What to produce –
Within the material below, count how many lines contain "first". Answer with only that number.

Data extract –
----

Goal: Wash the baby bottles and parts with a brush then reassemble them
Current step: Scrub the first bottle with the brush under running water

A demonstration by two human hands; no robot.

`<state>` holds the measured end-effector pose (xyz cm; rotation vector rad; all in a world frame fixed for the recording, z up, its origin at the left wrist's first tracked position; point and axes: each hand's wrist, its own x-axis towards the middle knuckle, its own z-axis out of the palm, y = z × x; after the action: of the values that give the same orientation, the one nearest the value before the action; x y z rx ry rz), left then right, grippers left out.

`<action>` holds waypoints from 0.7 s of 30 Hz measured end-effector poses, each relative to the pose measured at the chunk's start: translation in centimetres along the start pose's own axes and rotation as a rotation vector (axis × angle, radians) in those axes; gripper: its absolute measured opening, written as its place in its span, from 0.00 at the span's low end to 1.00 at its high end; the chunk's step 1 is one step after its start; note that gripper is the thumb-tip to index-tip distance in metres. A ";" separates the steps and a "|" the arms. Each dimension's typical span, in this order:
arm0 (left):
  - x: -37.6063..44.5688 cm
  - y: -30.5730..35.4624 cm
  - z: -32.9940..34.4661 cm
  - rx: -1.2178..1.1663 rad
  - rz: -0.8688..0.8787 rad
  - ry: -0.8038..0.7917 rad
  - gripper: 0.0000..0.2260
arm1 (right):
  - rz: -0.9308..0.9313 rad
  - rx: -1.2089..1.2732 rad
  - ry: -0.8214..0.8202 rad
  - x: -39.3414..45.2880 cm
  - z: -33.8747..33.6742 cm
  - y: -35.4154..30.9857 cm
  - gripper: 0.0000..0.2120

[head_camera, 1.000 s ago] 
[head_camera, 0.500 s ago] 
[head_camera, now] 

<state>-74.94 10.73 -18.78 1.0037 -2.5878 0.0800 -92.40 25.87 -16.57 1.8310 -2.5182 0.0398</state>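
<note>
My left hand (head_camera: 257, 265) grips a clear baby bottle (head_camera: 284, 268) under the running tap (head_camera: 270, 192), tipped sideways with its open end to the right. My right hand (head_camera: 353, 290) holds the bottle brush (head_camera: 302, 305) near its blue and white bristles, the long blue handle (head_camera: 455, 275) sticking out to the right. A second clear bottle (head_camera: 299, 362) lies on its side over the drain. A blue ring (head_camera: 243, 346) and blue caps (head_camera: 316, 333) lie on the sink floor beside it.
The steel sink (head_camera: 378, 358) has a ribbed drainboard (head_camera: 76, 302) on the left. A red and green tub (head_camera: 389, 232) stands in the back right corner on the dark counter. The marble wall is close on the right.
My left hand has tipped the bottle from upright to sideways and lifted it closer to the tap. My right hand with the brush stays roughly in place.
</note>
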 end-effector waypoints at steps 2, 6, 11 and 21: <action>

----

Written reply –
2